Art in the Age of an Awakening: Assessing an Artwork by Arthur Jafa
By Shantay Robinson
Arthur Jafa is a celebrated video artist who reflects, in his work, “the power, beauty, and alienation” found in Black music. His focus on emanating the power of Black music through video art is a sizable undertaking given Black music is the foundation for so many other derivative forms, from modern day rock to pop. Simultaneously, Black music leads our contemporary musical charge with its innovations; to follow its trajectory into video art requires significant skill and vision.

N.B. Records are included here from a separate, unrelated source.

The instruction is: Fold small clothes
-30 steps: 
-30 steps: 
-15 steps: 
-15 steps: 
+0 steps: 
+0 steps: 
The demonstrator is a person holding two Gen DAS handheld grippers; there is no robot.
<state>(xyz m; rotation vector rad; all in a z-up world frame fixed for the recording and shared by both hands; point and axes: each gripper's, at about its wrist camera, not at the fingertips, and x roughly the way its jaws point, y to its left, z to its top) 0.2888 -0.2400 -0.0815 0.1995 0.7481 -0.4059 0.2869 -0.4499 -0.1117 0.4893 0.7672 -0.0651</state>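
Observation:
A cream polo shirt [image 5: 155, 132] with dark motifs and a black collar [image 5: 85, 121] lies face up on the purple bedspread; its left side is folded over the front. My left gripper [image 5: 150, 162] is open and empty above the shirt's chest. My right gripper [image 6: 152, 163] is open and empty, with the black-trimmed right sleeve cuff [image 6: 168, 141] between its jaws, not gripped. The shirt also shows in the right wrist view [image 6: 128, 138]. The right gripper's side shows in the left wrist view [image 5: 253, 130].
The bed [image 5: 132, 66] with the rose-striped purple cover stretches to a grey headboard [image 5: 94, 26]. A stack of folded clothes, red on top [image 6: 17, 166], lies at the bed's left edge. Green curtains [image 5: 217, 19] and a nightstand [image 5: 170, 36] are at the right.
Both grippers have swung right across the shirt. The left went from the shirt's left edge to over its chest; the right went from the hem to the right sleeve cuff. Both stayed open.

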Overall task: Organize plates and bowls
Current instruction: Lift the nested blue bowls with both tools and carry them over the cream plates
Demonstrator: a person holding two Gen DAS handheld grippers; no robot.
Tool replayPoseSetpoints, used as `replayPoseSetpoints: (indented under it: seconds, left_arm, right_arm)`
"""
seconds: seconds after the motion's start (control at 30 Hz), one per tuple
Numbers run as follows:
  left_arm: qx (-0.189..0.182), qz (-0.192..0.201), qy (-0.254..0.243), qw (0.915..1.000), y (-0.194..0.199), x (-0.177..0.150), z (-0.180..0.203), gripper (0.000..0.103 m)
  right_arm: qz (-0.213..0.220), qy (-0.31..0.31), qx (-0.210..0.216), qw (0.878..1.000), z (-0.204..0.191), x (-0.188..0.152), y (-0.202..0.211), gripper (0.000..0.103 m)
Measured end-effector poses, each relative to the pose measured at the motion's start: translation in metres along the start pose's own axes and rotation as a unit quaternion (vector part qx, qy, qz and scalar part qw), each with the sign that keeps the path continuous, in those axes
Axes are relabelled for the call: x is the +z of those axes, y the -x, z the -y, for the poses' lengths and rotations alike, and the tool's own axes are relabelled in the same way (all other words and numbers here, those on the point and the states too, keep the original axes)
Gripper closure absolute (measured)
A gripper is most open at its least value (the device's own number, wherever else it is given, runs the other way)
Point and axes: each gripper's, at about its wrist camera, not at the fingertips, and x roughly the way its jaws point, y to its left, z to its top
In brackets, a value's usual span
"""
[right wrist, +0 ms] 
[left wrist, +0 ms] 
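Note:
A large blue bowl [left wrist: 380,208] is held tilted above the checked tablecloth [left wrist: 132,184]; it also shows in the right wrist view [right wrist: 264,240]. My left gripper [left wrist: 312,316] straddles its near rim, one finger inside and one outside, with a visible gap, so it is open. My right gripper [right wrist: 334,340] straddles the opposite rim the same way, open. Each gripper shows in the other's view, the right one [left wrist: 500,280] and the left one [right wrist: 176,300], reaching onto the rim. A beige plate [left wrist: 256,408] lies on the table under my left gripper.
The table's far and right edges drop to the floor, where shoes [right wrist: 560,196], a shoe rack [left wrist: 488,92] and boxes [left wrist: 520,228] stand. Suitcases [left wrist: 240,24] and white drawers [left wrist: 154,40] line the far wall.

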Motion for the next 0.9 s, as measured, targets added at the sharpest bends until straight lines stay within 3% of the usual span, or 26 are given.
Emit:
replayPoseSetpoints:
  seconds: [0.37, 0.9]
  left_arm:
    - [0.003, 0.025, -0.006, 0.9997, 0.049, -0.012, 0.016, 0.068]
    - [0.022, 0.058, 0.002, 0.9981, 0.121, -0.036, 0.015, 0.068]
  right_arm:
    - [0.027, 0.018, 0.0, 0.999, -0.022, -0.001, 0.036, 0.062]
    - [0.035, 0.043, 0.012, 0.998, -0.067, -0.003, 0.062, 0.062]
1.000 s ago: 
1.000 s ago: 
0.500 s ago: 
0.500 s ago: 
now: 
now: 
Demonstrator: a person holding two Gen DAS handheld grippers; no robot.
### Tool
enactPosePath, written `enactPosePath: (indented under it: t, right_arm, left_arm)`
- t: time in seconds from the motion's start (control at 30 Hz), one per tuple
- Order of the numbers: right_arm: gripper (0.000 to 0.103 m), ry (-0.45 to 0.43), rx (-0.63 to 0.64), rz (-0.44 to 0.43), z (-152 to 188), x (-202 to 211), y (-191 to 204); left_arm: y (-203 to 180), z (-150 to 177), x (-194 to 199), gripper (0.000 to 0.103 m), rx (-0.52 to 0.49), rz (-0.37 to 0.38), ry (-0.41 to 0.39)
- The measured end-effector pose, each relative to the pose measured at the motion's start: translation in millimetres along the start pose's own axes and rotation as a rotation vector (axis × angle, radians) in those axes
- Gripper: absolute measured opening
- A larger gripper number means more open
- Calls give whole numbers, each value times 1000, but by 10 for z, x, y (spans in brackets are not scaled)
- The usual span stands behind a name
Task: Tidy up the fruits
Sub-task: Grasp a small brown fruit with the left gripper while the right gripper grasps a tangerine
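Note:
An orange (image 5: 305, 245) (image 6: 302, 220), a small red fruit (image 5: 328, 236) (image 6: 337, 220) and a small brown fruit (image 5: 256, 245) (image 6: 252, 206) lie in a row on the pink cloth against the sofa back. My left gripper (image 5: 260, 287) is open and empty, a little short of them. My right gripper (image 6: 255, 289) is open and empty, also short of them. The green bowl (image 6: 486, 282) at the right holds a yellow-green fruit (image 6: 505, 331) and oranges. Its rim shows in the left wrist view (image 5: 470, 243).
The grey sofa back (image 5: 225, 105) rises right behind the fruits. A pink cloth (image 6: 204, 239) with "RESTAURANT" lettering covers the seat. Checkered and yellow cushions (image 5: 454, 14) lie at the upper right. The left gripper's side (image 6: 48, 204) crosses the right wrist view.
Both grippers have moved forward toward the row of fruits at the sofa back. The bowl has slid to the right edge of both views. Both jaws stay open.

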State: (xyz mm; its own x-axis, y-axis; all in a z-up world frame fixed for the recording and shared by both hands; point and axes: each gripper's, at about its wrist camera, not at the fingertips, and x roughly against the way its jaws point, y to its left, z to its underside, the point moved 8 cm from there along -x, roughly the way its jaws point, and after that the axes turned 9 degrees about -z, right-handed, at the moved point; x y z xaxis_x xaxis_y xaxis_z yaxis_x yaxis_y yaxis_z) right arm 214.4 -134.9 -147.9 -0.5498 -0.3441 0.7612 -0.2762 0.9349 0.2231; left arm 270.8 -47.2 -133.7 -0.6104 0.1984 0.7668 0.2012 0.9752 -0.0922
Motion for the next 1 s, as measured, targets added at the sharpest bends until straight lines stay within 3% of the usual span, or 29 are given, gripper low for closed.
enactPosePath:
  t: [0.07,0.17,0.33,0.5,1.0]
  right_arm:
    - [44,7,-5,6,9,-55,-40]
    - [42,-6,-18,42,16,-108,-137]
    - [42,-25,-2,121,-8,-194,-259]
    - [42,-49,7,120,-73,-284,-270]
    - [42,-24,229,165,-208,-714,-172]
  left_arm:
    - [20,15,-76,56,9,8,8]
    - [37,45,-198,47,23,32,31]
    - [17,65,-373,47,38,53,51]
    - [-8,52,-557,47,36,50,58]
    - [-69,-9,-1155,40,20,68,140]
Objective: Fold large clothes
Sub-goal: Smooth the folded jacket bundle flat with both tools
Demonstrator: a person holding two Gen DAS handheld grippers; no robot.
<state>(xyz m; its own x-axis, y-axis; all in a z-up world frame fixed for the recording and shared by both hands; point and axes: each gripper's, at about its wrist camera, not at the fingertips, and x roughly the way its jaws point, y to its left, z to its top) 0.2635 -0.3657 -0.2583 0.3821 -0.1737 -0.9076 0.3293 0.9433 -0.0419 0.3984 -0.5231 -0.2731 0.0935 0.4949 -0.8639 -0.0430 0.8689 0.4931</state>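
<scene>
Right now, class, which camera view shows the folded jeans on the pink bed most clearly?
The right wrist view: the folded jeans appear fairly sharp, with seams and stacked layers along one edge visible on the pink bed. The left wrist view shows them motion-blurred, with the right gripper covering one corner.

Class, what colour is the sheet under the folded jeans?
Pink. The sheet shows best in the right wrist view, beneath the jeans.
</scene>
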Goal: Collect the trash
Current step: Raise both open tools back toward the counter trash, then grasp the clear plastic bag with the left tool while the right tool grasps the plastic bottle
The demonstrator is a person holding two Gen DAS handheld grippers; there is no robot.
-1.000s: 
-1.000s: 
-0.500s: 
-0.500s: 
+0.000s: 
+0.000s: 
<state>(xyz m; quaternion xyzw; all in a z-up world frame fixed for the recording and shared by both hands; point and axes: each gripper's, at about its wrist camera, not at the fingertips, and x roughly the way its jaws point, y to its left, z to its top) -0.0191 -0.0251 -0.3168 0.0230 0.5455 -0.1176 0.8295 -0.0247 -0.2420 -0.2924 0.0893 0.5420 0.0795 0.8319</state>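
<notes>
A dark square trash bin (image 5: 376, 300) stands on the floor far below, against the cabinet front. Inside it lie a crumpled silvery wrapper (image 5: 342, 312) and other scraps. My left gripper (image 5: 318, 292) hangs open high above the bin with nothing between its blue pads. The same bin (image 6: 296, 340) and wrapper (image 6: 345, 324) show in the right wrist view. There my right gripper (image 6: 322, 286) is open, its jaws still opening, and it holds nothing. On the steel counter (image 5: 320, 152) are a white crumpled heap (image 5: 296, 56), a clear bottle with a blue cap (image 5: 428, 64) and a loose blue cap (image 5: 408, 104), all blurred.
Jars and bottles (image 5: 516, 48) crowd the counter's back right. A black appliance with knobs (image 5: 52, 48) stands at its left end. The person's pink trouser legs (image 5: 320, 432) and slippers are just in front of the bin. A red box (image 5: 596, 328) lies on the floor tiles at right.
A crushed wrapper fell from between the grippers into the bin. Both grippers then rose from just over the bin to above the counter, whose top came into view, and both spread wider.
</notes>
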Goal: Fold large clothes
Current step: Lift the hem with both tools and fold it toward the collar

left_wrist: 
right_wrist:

Jafa accomplishes what he sets out to do. His video artwork, Love is the Message, The Message is Death, depicts the fullness of Black existence in the United States. Without relying on tropes or stereotypes, his work imagines Black people unhindered by the white gaze. These images portray Black life, joyous, proud, afraid, and angry. The dichotomy of American existence between white and “other” requires we show up as only our best selves in white spaces while the rest of who we are is problematized. Through Love is the Message, the Message is Death, Jafa exposes to the world that, behind closed doors and outside of the white gaze, Black people are also human, in all their glory and all their pain.
Amidst our country’s ongoing attempt to reconcile the physical and emotional traumas of COVID-19, social justice protests, and police violence, Jafa streamed his seven-and-a-half-minute work of art through the websites of art institutions around the world for 48 hours. These institutions included the Dallas Museum of Art, the Glenstone Museum, the High Museum of Art, the Museum of Contemporary Art Los Angeles, the Studio Museum in Harlem, the Tate, the Stedelijk Museum Amsterdam, the Palazzon Grassi, the Punta della Dogana, the Julie Stoschek Collection, and Luma Arles and Luma Westbau. The Hirshorn Museum, along with the Smithsonian American Art Museum, who led the charge with Jafa, previously acquired the work in 2018. Love is the Message, the Message is Death was met with an ideal opportunity for these museums, some of which own the artwork, to optimize their reach given so many consumers were online at home. Ours is a time when the internet regularly shows us what injustice looks like. Ours is a moment when we are awakening to the social justice issues this country faces. And Jafa’s work speaks to our collective concerns in a way that gives credence and vivid imagery to our grievances.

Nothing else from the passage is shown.